By: Gerald Duff
Reviewed by: Kirk Curnutt
NewSouth Books, 2007
The author of Memphis Ribs and Coasters returns with fifteen stories that are both geographically and temporally diverse, ranging from Texas to Baltimore and the nineteenth century to the twenty-first. Duff is that rare writer that can conjure up Dixie eccentricities without demeaning his characters. Opening sentences such as “Bobby Shepard smelled bad” (“The Anglers’ Paradise Fish-Cabin Dance of Love”) and “Quentin Vest had always trusted policemen, even back when everybody called them pigs” (“The Officer Responding”) introduce us to folk who, however gawky, are never reduced to O’Connoresque grotesques to be debased for reader amusement. The scenarios likewise land this side of clever, as opposed to the gratuitously absurd. “Charm City” manages to tweak literary pretension without discounting the lure of creative writing in a story about a none-too-artistic man drawn to poetry readings.

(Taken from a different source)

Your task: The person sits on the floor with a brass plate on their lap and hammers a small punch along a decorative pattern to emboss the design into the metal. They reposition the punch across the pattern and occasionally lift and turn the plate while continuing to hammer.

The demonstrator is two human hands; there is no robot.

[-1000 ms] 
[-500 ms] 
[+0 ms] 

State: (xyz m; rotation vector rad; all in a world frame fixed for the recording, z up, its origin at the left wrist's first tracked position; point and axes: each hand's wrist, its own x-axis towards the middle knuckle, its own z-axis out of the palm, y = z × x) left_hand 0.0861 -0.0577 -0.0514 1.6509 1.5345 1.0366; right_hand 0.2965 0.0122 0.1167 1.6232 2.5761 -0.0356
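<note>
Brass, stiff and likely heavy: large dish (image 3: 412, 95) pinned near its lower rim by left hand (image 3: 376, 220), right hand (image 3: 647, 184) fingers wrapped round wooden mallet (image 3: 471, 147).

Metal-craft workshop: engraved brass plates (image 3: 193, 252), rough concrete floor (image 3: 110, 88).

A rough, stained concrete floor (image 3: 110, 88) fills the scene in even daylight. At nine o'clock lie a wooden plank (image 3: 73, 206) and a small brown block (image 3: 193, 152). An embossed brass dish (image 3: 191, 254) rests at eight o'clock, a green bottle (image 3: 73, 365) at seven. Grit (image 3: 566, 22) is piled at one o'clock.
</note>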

The titular story—which originally appeared in Ploughshares—deftly employs those most Shermanesque of Southern pests as a metaphor for the hotbed of interracial dependency. And in the sharply staged interior monologue “A Perfect Man,” what could have been a flat-out parody of religious faith ends up doggedly respecting the pragmatic tenacity necessary to maintain it in an exploitative world in which a decent woman is forced to trade favors to bail her son out of jail.
From time to time there are perhaps a few too many references to the pop side of skidding Southern culture—is at least one Andy and Barney reference obligatory in any story set to the Kentucky side of Indiana these days?—but for the most part Duff keeps the Bobbie Ann Masons to a minimum.

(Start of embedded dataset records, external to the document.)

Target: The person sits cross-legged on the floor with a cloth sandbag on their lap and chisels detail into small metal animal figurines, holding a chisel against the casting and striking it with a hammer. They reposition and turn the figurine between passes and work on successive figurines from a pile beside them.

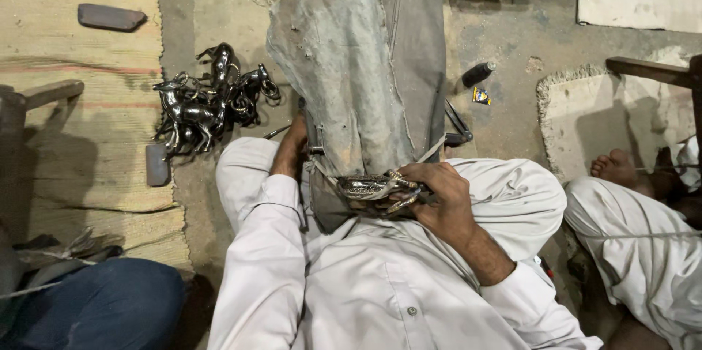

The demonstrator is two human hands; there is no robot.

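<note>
Two hands: right hand (439,193) clamped on small silvery metal figurine (369,187); left hand (292,147) (grip unclear) beside grey cloth (344,65); a slackened grasp risks dropping it.

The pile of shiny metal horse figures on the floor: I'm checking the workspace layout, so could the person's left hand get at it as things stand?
Probably yes. The left hand rests by the grey cloth-covered block, on the same side as the pile of metal horse figures. Only bare floor lies between them, and the hand looks free, while the right hand grips a metal piece.
</note>
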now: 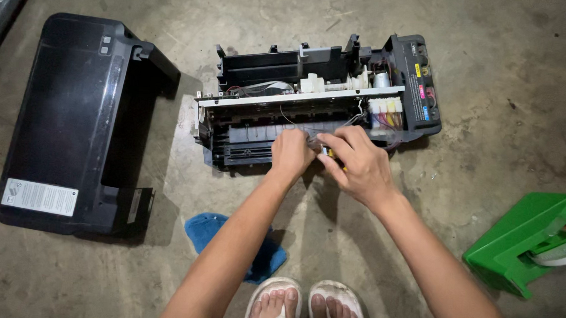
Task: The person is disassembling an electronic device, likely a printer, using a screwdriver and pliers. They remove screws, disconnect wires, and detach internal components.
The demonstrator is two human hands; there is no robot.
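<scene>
I'm over a bare grey concrete floor [474,79]. I count one opened black inkjet printer chassis [313,101], one removed black plastic printer cover [73,124] to its left, one blue cloth [208,230], one green plastic box [523,239]. My left hand [291,154] is curled at the chassis front edge; my right hand [357,165], fingers bent, pinches a small yellow-tipped item I can't identify.

Printer cover [66,124] lies left of the opened printer [313,101], bin [523,242] right.

bare forearms, white sandals [307,310]
</scene>
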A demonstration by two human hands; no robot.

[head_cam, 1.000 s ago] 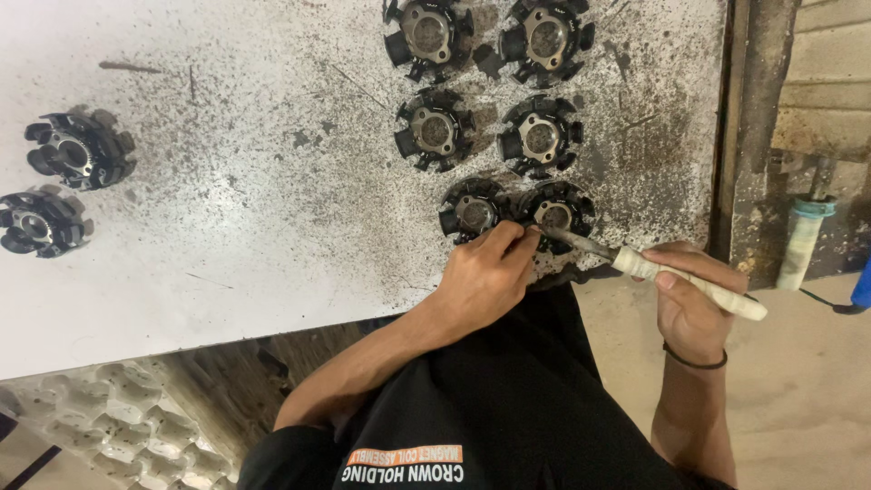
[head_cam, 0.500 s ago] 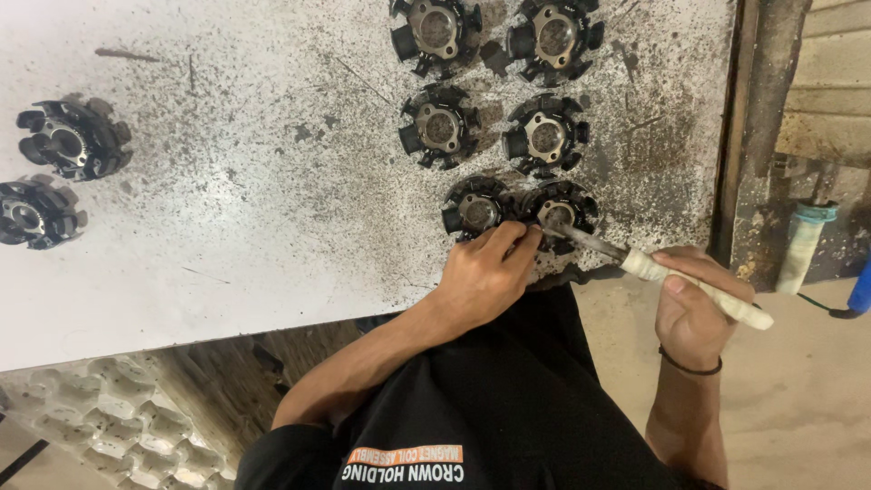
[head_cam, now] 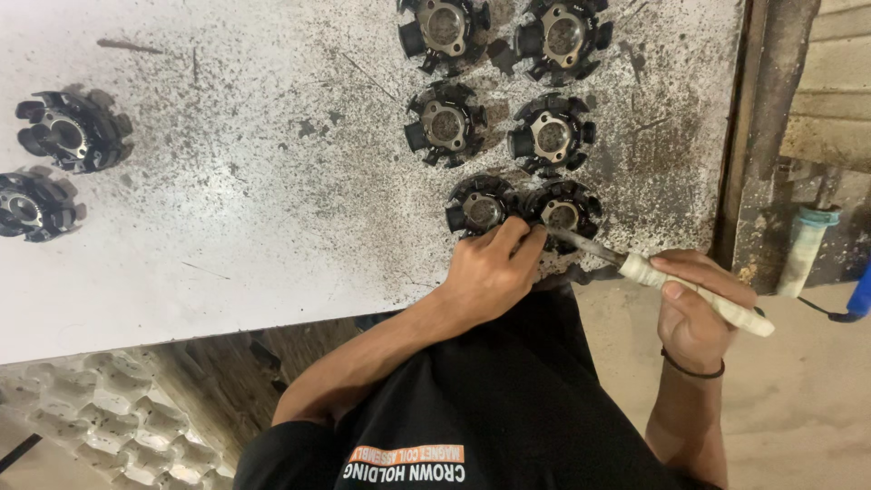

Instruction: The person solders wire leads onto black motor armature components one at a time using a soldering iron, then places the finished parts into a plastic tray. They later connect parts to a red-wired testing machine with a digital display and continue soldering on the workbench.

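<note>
The left hand (head_cam: 490, 272) is laid on the near edge of the worktop (head_cam: 254, 181), its fingers (head_cam: 517, 238) bent and pressed against the two nearest black cores (head_cam: 481, 210), steadying them. The right hand (head_cam: 694, 308) is closed around the pale handle of a tool (head_cam: 689, 286), whose thin metal tip is set at the right-hand core (head_cam: 564, 210) of that pair; whether the tip is touching cannot be made out. Four more cores (head_cam: 445, 125) are ranged in two rows beyond, on the speckled surface. Two others (head_cam: 68, 132) are seen well apart at the left edge. A grey tray (head_cam: 91, 408) lies below the worktop.
</note>
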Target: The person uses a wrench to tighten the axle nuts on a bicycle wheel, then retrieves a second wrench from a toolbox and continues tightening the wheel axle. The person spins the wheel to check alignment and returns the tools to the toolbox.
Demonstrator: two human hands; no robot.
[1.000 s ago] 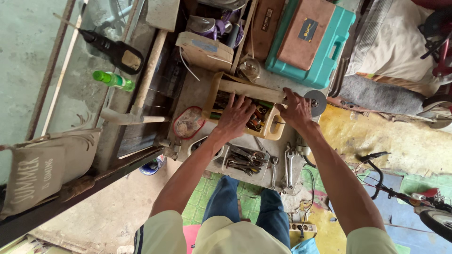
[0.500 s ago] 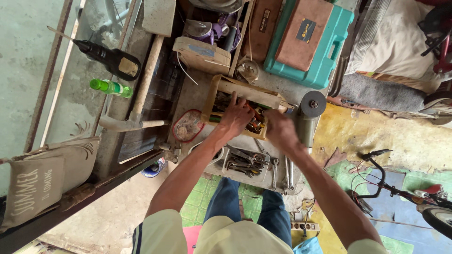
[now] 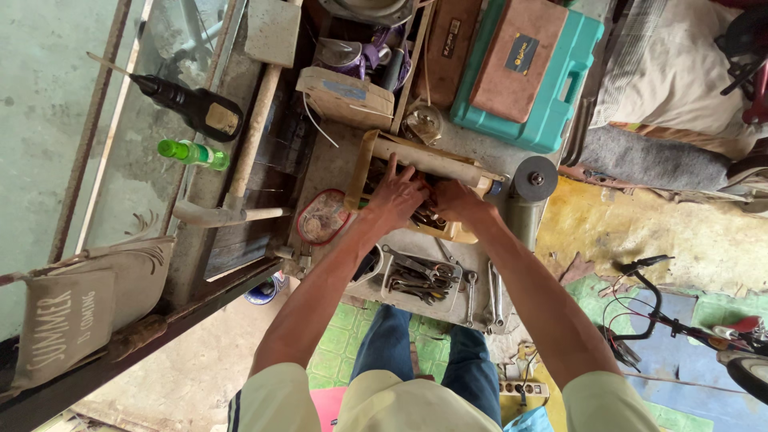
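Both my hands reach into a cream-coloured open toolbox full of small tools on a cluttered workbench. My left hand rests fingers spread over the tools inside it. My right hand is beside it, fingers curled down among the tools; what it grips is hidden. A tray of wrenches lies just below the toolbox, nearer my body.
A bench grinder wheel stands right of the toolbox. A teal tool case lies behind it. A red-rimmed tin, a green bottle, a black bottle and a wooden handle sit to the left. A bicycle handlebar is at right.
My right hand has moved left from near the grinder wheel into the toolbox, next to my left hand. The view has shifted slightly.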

Interestingly, the most compelling stories tend to be the ones written in the first person. “Believing in Memphis” makes disillusionment sympathetic when a broken-down songwriter can’t help but [urinate] on the dreams of (admittedly unlearned) novices hoping to make it big in Elvis territory. As a Civil War story, “Maryland, My Maryland,” captures the strain of Confederate speech as it attempts to maintain gentility in the face of Yankee contempt. And in “The Bliss of Solitude,” an old man condemned to the “SoFloRetFac”—a Sunshine State retirement home for aged “stars”—testifies to his devotion to the heroine of his life, a woman he knows as Elsie Flattman but whom the rest of the world remembers as a Carmen Mirandaesque fire starter nicknamed “the Cuban Chili Pepper.”
As the author of six novels, Duff has waited a long time to gather his stories in book form. Both fun and funny, but most of all humane, Fire Ants is a template for story writers seeking to balance range with unity. No one entry quite resembles another, and yet together they feel a piece of a world gone slightly askew.
Kirk Curnutt is the author of Baby, Let’s Make a Baby, Plus Ten More Stories and the novel Breathing Out the Ghost.